Sherlock nodded, picking up John's laptop from where he'd left it as he took perch in his favorite chair. "I've e-mailed Moran about last night's demonstration but have heard nothing back. He always responds in a timely manner. All part of his regimented lifestyle. He is pointedly ignoring me."

"Oh, no!" John offered from the peanut gallery, still glaring over the mug in his hands. "So he's taking a little longer to reply. People get busy. People sleep in—the lucky bastards."

"John, do drink your coffee and shut up."

John sulked softly at his tone, not often being the one chastised. He was tired, though, and cranky and acting like a brat. Nothing a few hours of sleep wouldn't set right but lacking that option required him to simply suck it up. He drank his coffee, putting a bit more effort into being civil while he furrowed his brow in guilt.

It was apparently submissive enough to pacify Sherlock who typed along on the keyboard, eyes again glued to the screen. "I must have missed something... but how? Moran doesn't want to contact me because he thinks he already has but there was nothing there last night." 

"Well… it was dark. And there were crews running around. Maybe someone moved something or... I don't know, maybe whatever the message was was something set up during the day and at night it wasn't visible?"

Sherlock leaned back, fingers steepled at his lips. "Possibly. An amateur mistake and Moran is amateur at best. You can't learn genius but you can emulate it as you have been so good as to demonstrate. Could be he's devised something much grander than he is capable of."

John nodded, drinking deep of his brew. "So, we're going back to the Royal Albert Hall, then?" He leaned over to extract his phone from his pocket, pulling it out to check the time. He gave it a double look, sinking low in the couch cushions as the hour rocked his senses. Christ, he had only just lain down. He drowned himself in coffee. He hadn't missed this.

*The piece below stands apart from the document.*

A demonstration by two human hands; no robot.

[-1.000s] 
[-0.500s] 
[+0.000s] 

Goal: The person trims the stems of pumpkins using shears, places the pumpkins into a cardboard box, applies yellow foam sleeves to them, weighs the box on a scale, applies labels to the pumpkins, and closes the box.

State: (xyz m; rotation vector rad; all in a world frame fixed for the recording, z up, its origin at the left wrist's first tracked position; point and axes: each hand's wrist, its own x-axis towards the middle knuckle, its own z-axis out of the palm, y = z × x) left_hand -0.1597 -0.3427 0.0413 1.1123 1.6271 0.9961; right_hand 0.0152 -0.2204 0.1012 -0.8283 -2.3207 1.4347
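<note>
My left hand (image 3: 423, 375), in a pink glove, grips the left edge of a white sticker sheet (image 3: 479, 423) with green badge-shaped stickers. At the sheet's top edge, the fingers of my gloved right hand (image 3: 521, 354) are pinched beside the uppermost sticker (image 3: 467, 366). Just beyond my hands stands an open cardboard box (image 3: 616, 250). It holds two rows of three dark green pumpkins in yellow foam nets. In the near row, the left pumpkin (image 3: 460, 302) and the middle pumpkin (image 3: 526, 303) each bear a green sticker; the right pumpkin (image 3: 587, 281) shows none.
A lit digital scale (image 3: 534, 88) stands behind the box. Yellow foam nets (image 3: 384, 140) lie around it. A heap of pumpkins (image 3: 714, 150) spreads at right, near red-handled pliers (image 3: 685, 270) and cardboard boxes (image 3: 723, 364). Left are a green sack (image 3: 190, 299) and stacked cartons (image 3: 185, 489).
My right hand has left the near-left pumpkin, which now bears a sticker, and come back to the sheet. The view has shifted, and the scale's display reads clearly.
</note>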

Sherlock closed the lid on the laptop, setting it down on the desk as he leapt up and paced quickly to the kitchen. "Have to check with the recovery crews."

"Fantastic." John sighed, leaning his head back against the couch. "Just give me a minute to get my shoes on."

"You're still wearing your shoes," the baritone voice called from the other room.

John wiggled his toes. Sure enough. He titled his head to the side to watch as Sherlock walked to his coat and scarf, pulling them on like his second skin. He never had showered or changed his clothes. "You seriously going back out like that?" John asked, nodding in his general direction. "How about hygiene, nutrition and then crime scenes today?"

"Not much call to change if I'm just going to be picking through rubble again." Sherlock slipped the scarf ends through the loop of the blue yarn like a yoke around his neck. "Besides which, I ate last night. With you as you might recall."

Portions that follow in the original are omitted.